Сила и точность схем высокого модернизма ограничивало не только вынесение за скобки непредвиденных обстоятельств, но также и стандартизация субъектов нового строительства. Даже при самых благородных целях планировщиков некоторая стандартизация неявно присутствовала. В массе своей планировщики были преданы идеям эгалитарного общества, удовлетворения основных потребностей его граждан (особенно рабочего класса) и создания удобств современного общества, доступных для всех.
Давайте остановимся и рассмотрим внимательно образ человека, для которого планировались все эти преимущества. Прежде всего, он предельно абстрактен. Такие разнообразные деятели, как Ле Корбюзье, Вальтер Ратенау, те, кто проводил коллективизацию в Советском Союзе и даже Джулиус Ньерере (несмотря на всю его риторику относительно африканских традиций) занимались планированием для абстрактных субъектов, которые нуждались в таком-то количестве квадратных футов площади для жилья, акров земельных угодий, литров чистой воды и единиц транспорта, а также в определенном количестве продовольствия, чистого воздуха и мест отдыха. Стандартизированные граждане были однородны в своих потребностях и даже взаимозаменяемы. Как ни поразительно, такие субъекты – подобно «немаркированным гражданам» либеральной теории – не имели никакого пола, никаких вкусов, никакой предыстории, никаких ценностей, мнений или собственных идей, никаких традиций и отличительных индивидуальных признаков, которые бы учитывались при планировании.
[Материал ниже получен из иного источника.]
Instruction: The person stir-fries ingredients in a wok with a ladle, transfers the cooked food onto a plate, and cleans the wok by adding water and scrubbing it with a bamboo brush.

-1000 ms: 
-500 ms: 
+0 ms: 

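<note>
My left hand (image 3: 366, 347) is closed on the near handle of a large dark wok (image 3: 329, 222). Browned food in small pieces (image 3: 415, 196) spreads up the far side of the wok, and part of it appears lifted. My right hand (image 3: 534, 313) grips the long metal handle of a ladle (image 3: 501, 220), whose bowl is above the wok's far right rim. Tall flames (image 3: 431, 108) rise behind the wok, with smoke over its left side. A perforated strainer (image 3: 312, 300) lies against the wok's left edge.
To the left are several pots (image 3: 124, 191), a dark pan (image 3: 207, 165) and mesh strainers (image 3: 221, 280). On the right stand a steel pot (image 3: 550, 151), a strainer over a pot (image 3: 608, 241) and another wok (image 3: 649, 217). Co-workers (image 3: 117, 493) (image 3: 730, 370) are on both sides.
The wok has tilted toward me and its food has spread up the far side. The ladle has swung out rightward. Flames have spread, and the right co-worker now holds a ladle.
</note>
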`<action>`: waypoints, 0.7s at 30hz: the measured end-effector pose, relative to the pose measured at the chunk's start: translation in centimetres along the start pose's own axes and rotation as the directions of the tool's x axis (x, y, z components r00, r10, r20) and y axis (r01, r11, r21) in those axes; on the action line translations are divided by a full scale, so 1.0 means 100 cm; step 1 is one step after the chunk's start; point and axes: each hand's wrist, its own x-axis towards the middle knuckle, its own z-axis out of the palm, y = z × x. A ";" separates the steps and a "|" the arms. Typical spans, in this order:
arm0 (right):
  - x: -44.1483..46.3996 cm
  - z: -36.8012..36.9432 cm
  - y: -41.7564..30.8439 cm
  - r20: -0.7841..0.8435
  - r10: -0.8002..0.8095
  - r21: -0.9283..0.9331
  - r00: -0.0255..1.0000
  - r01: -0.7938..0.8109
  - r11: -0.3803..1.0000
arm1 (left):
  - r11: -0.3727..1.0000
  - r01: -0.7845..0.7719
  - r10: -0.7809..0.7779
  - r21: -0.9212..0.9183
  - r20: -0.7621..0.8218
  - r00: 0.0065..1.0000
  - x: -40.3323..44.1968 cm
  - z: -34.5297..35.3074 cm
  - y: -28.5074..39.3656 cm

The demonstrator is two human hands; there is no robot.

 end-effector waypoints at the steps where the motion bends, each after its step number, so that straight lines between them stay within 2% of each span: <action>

У них не было никакой особенности, никаких ситуативных и контекстуальных признаков, которых можно было бы ожидать от любого населения, и которые мы, кстати, всегда приписываем элитам.
|
|
Недостаток в этих схемах контекста и специфичности не является случайной оплошностью, это первая и необходимая предпосылка любого крупномасштабного планирования. Разрешающая способность планирования возрастает в той степени, до которой с людьми можно обращаться, как со стандартизированными единицами. Вопросы, поставленные в этих четких пределах, могут иметь ясные количественные ответы. Та же самая логика применяется и к преобразованию природного мира. Вопросы об объеме коммерческой древесины или урожая пшеницы в бушелях допускают более точные вычисления, чем, скажем, вопросы о качестве почвы, вкусе зерна или благосостоянии общества7. Экономика достигает своей огромной разрешающей способности, переводя всё, что иначе было бы качественными проблемами, в количественные задачи с единой системой измерений и в конечном итоге сводя их к вопросу: прибыль или убыток?8 Если понимать, сколь решительные упрощения необходимы для достижения подобной точности, а также, что сохраняются не подвластные ей проблемы, то единую систему мер следует признать неоценимым инструментом. Проблемы же возникают тогда, когда она становится единственной.
|
|
Самое поразительное, что высокомодернистские системы, несмотря на подлинно эгалитарные и часто социалистические побуждения, так мало доверяют навыкам, уму и опыту простых людей. Это достаточно очевидно на тейлористской фабрике, где логика организации работы направлена на сведение участия рабочих рук к серии повторяющихся, отлаженных движений, как можно более машиноподобных. Но это также очевидно и в коллективных хозяйствах, деревнях уджамаа и запланированных городах, куда людей переселяли по заранее составленному плану. Если стремления Ньерере к кооперативному государственному хозяйствованию потерпели крах, это произошло вовсе не потому, что планом не была предусмотрена совместная работа. Чем более амбициозным и мелочным в деталях является план, тем меньше в нем остается места – теоретически – для местной инициативы и опыта.